La tentative de suspendre l'accord d'association entre l'UE et Israël échoue
L'Union européenne n'a pas réussi à se rassembler mardi La majorité qualifiée nécessaire pour suspendre ou limiter l'accord d'association avec Israël, Malgré les pressions de plusieurs États membres, comme l'Espagne et l'Irlande, qui exigent une réponse ferme à la guerre à Gaza.
Le ministre des Affaires étrangères de la République tchèque, Jan Lipavský, a réitéré devant le Conseil des affaires étrangères à Bruxelles son opposition à toute mesure qui endommage les relations entre l'UE et Israël. « Il n'y a pas de majorité qualifiée pour adopter des étapes essentielles qui endommagent les relations entre l'Europe et Israël, et il est nécessaire de tout développer de manière constructive », a-t-il déclaré.
Lipavský a défendu l'importance de maintenir l'accord actuel et a préconisé l'utiliser comme un moyen de discuter de questions telles que les droits de l'homme ou la situation humanitaire à Gaza, sans recourir à la suspension. À son avis, la limitation de l'accord serait contre-productive et affaiblie l'influence européenne dans la région.
« Actions concrètes » contre Israël
La proposition de suspension de l'accord, principalement promue par le ministre espagnol des Affaires étrangères, José Manuel Albares, a également été soutenue par l'Irlande et d'autres pays préoccupés par la situation humanitaire à Gaza. Albares a demandé que des « actions concrètes » soient adoptées contre Israël, au moins tant que le conflit armé dure.
Cependant, des pays aiment L'Allemagne, l'Autriche et la République tchèque Ils ont arrêté toute initiative qui implique des sanctions ou des limites à l'accord d'association, en manifestant le manque de consensus dans les vingt-sept.
L'accord de l'association de l'UE-Israël, en vigueur depuis 2000, réglemente les relations politiques, commerciales et de coopération entre les deux parties. Sa suspension nécessiterait une majorité qualifiée parmi les États membres, ce qui, pour le moment, n'a pas été réalisé.
Réaction dure d'Amnesty International
Après avoir connu le résultat de la rencontre, Amnesty International a décrit la décision de l'UE comme une « trahison cruelle et illégale ». Dans un communiqué, son secrétaire général Agnès Callalard a déclaré que «le refus de l'UE de suspendre son accord avec Israël est une trahison cruelle et illégale: à son propre projet européen basé sur le respect du droit international, ses propres normes et les droits humains du peuple palestinien.

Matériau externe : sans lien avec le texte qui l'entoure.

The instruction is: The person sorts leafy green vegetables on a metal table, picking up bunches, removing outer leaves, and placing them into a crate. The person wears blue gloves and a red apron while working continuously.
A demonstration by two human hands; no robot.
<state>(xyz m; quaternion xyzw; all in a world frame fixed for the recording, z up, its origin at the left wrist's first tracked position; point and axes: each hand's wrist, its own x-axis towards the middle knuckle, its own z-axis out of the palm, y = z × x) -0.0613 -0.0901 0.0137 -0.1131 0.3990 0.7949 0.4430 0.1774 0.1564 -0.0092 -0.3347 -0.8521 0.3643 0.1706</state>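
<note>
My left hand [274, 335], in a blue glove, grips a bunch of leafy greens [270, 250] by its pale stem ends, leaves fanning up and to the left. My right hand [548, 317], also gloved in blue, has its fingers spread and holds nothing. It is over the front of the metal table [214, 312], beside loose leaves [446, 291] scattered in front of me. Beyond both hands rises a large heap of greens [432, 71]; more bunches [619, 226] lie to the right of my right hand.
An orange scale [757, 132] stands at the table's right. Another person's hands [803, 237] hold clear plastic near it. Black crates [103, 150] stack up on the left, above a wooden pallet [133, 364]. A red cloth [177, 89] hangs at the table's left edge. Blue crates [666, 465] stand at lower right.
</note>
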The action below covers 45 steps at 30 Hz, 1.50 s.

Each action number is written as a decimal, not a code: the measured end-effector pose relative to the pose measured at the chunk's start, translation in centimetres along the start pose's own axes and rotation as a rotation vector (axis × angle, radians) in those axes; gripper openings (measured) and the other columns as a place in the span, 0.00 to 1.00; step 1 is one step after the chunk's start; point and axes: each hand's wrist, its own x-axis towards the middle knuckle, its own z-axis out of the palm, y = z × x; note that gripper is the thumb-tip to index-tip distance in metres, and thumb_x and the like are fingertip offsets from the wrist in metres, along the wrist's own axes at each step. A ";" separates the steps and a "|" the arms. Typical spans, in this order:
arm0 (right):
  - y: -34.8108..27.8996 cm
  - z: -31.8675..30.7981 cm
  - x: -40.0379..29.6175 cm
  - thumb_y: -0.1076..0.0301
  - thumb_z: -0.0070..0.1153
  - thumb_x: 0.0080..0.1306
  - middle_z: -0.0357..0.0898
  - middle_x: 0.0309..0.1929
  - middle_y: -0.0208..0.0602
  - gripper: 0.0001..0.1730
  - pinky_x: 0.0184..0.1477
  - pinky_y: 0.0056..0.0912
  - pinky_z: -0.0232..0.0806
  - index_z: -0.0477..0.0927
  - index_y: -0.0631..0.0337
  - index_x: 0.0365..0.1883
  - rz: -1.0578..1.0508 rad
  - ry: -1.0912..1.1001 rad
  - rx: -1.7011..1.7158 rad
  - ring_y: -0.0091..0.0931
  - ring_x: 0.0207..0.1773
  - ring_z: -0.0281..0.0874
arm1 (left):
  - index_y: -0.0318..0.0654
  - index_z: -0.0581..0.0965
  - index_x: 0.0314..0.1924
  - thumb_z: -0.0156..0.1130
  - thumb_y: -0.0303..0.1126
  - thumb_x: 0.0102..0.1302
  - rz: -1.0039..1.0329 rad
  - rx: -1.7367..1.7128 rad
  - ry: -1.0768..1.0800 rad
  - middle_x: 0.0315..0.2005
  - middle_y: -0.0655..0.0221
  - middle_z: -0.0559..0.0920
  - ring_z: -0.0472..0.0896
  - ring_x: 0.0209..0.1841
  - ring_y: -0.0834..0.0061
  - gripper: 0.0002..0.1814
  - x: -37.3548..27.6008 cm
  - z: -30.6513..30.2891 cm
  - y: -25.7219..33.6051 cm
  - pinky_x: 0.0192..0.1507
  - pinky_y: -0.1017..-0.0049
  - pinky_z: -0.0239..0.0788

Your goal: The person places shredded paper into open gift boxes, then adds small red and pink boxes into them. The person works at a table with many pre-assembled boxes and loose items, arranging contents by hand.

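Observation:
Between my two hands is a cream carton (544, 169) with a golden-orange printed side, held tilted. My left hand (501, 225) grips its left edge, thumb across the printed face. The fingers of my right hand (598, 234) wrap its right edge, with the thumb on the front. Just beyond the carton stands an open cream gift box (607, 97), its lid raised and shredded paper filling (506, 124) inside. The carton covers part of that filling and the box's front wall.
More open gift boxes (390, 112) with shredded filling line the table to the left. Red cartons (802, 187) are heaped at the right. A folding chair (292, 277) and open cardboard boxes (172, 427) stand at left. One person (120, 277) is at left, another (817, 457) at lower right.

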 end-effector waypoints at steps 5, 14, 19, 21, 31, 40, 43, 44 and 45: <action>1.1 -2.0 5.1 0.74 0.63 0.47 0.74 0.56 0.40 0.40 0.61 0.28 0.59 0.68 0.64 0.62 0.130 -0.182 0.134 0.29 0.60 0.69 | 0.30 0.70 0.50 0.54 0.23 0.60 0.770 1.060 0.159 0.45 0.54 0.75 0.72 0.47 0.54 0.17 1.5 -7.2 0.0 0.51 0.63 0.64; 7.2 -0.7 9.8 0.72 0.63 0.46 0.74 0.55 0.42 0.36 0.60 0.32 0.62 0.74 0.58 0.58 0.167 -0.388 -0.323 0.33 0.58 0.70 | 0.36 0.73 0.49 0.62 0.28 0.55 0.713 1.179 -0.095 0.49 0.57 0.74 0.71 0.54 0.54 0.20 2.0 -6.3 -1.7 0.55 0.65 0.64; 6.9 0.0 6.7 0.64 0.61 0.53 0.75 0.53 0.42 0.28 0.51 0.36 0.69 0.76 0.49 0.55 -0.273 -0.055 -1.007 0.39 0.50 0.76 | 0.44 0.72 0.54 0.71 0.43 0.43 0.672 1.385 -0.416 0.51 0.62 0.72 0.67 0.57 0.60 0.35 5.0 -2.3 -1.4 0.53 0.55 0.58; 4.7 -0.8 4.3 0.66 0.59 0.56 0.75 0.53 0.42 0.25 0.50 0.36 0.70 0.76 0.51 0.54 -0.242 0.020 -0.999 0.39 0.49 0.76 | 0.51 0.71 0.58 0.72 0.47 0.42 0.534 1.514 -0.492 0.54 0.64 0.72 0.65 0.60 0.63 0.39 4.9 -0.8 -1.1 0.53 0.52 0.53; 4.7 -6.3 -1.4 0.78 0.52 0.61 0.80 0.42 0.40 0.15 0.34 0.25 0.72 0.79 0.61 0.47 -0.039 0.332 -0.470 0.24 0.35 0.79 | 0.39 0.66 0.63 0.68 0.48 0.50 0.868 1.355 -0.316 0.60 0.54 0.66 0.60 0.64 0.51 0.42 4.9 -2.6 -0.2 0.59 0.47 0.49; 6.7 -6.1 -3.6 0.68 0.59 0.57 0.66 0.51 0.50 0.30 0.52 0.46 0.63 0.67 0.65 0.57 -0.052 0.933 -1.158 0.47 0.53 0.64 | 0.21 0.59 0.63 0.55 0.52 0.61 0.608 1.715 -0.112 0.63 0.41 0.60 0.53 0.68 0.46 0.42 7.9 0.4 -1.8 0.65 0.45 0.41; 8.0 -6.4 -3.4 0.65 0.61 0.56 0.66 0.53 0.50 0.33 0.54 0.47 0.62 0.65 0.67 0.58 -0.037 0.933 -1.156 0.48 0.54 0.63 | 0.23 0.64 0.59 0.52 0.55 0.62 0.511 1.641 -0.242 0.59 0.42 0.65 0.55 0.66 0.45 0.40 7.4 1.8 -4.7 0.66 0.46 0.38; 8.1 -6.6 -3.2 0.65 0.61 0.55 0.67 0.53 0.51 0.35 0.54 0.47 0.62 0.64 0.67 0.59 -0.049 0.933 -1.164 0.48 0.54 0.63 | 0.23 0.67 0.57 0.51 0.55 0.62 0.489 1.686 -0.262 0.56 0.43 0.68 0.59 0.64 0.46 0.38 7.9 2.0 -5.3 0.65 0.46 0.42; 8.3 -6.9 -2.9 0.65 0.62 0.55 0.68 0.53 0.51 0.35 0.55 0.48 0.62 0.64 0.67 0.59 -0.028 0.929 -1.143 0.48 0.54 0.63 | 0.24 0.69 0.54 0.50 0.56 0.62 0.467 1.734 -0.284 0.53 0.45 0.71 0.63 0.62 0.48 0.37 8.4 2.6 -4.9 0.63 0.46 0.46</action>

Cela restera dans les mémoires comme l'un des moments les plus honteux de l'histoire de l'UE.
« On se souviendra de lui comme l'un des moments les plus honteux de l'histoire de l'UE. Les dirigeants européens ont eu l'occasion d'adopter une position de principes contre les crimes d'Israël, mais ont choisi de donner un feu vert à leur génocide à Gaza, leur occupation illégale du territoire palestinien et de son système d'apartheid », ajoute-t-il.
Amnesty a également dénoncé qu'un examen interne de l'UE avait déjà conclu qu'Israël avait violé ses obligations en matière de droits de l'homme en vertu de l'accord. Malgré cela, les États membres ont choisi de maintenir des avantages commerciaux, plutôt que de respecter leurs engagements internationaux et de protéger la vie palestinienne.
L'organisation a averti que ce type d'inaction alimente non seulement l'impunité d'Israël, mais implique également un risque croissant de complicité de l'Union européenne.
Enfin, Amnesty a exhorté les États membres à agir unilatéralement si nécessaire: suspendre toute coopération qui peut contribuer aux violations du droit international, imposer un embargo total d'armes et de technologie de surveillance, et interdire tous les échanges et investissements dans les établissements illégaux israéliens.